Still, there’s nothing quite like the heart-stopping buzz I feel on the other end — when, in the late summer of most years, our heavily loaded car first attains the crest of the tall bridge linking the mainland with Oak Island and the eye drinks in that magnificent panorama of green tidal estuary, honey-colored sand and, off in the distance, the first glimpse of the primordial sea.
North Carolina has by far the longest coastline of any of the original 13 Colonies. Over the years, Homo sapiens has done his damnedest to screw up this precious resource, laying down hundreds of miles of road and putting up thousands of houses on precarious spits of sand where neither really has any business being.
Still, despite all the damage we have inflicted, all the schlocky swimwear stores and fast-fish restaurants, we humans have never quite managed to destroy the magic of a week at the beach. I’m not sure I would want to live there. But, dang, what a nice place to visit.
Oak Island in particular, located south of Wilmington and just around the corner from Southport, seems to be a particularly popular destination for Moore County folks. It certainly is for us. My wife, Brenda, went to a lot of trouble arranging last week’s family get-together as an extended observance of my rather significant birthday.

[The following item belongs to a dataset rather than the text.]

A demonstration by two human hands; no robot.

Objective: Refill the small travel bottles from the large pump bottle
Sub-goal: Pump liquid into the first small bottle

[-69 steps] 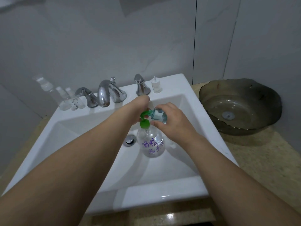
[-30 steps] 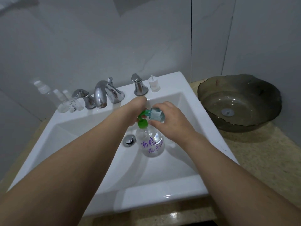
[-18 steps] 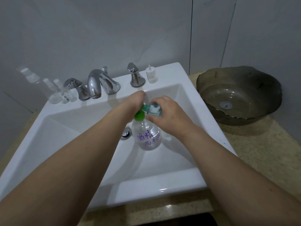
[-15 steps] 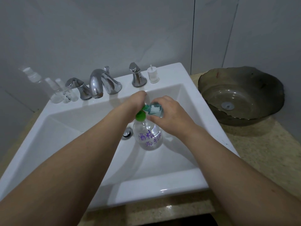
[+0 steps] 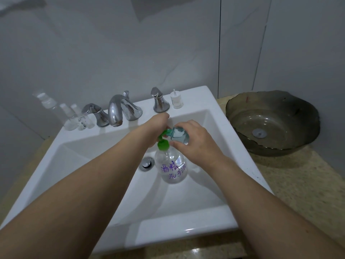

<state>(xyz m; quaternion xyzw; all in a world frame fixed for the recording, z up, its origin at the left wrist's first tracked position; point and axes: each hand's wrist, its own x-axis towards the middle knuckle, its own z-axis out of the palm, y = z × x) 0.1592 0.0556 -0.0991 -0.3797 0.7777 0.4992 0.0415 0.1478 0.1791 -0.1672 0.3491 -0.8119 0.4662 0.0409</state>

At the last minute, it looked as if the whole thing might be spoiled when our long-arranged rental house, located in the second row on the far western end of the island, suddenly became unavailable because of some unspecified problem. But then — bingo! Bad news became good when the rental company put us in a oceanfront house instead — one called Adventures in Paradise II. Yesss!

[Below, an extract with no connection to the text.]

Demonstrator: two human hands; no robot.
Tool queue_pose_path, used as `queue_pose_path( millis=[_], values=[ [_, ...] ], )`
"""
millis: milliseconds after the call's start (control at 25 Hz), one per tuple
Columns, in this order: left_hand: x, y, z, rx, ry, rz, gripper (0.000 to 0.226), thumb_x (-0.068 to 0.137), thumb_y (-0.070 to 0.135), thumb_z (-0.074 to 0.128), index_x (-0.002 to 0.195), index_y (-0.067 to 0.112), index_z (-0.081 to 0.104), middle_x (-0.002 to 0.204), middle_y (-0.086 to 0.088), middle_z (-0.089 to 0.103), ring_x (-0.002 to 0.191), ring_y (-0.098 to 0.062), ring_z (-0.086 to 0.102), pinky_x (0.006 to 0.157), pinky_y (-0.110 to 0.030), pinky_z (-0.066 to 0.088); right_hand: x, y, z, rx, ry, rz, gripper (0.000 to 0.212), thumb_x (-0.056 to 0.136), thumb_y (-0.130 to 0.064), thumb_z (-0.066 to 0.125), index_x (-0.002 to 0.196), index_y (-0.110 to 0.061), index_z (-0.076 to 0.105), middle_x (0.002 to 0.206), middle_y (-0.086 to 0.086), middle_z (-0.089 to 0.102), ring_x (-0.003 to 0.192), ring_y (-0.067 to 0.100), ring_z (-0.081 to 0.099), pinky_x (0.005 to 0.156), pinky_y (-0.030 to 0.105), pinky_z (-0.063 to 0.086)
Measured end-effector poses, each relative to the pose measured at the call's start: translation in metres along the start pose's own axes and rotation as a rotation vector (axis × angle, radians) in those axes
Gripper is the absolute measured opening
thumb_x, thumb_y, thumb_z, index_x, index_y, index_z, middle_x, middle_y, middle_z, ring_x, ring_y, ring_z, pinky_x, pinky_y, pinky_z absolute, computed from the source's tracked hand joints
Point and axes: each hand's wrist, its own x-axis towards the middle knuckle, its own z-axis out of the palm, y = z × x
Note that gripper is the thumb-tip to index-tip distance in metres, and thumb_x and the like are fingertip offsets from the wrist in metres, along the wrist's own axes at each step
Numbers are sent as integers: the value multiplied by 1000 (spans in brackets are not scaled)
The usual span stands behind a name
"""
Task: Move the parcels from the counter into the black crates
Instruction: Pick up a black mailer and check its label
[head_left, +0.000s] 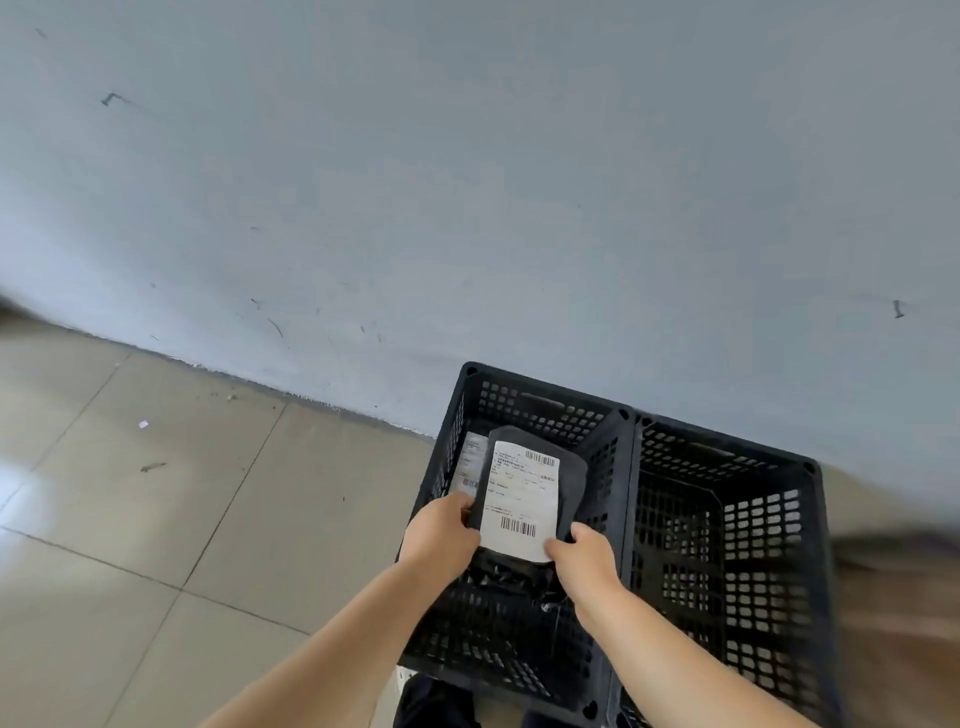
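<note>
Parcels are the job, and one dark parcel with a white label is held over the left black crate. It is gripped at its near end by both hands. The left hand is curled round its left edge. The right hand is curled round its near right corner, with the thumb on the label. Bar codes are printed on the label. A bit farther in, a second parcel with a white label is seen lying inside the same crate, partly hidden. Just beside it, on the right, a second black crate is placed, touching the first. Both crates are set on a tan tiled floor. Behind them a grey wall is seen.
</note>
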Motion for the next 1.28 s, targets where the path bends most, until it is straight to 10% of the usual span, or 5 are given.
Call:
queue_pose_path(
  millis=[200,520,720,1040,1280],
  values=[
    [67,-27,24,102,-72,-57,45,89,8,47,130,24,51,102,10,64,72,-10,57,52,-20,41,68,18,36,38,-24,104,35,93,-7,50,127,-6,55,108,3,66,77,15,59,63,26,41],
    [187,-57,81,246,-22,-98,74,88,1,42,150,27,12,114,-1,59,89,-19,59,69,-31,51,205,25,82,70,-71,135,56,97,-8,48,149,-9,30,148,3,42,103,15,58,80,26,45],
    [244,-76,114,360,-36,-84,81,92,0,40,152,36,0,145,-6,31,124,-22,41,93,-34,48,273,32,116,80,-61,73,34,93,-2,48,123,-14,57,123,6,62,99,21,62,87,34,53],
    [283,-99,149,708,21,-99,89,93,-1,44,150,34,-15,159,-9,-17,113,-18,54,70,-22,54,319,50,149,224,-71,60,37,91,6,46,120,-14,57,113,3,65,86,12,63,65,17,51],
    [308,-104,155,775,-80,64,100,86,-8,50,149,24,-20,149,-4,-40,140,-20,-32,113,-31,27,322,54,148,257,-88,62,49,92,7,45,135,-16,50,131,3,59,79,-4,55,68,17,51]
  ],
)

I mostly kept myself occupied with standard beach adventures: sessions of Frisbee with son Ben, a couple of long bike rides up and down the island with daughter
Kate, and a really fun kayak excursion into the interior wetlands with son Jacob. There were great seafood meals and exhilarating swims in the surf, where unusually powerful waves (spinoffs from distant hurricanes?) sent one tumbling head-over-heels.
Still, the fondest memories — and the best photos — came from several long, quiet seaside walks taken at daybreak, either solo or with our aged dog, Kelci. The beaches were nearly deserted at that hour, especially when the crowds thinned out after the Labor Day holiday.
Though one feels dwarfed by the powers of nature at such times, there is also a heightened awareness of the extreme fragility of this sublime ecosystem where land meets water.
A place like this could be devastated by a rise of a foot in world sea levels. It could be rendered sterile by overfishing. It could be terribly vulnerable to a BP-type oil spill if our state were to rush into big-time offshore drilling.
Our coastline is such a priceless heritage. If we don’t take good care of it, we will — and should — be answerable to heaven itself.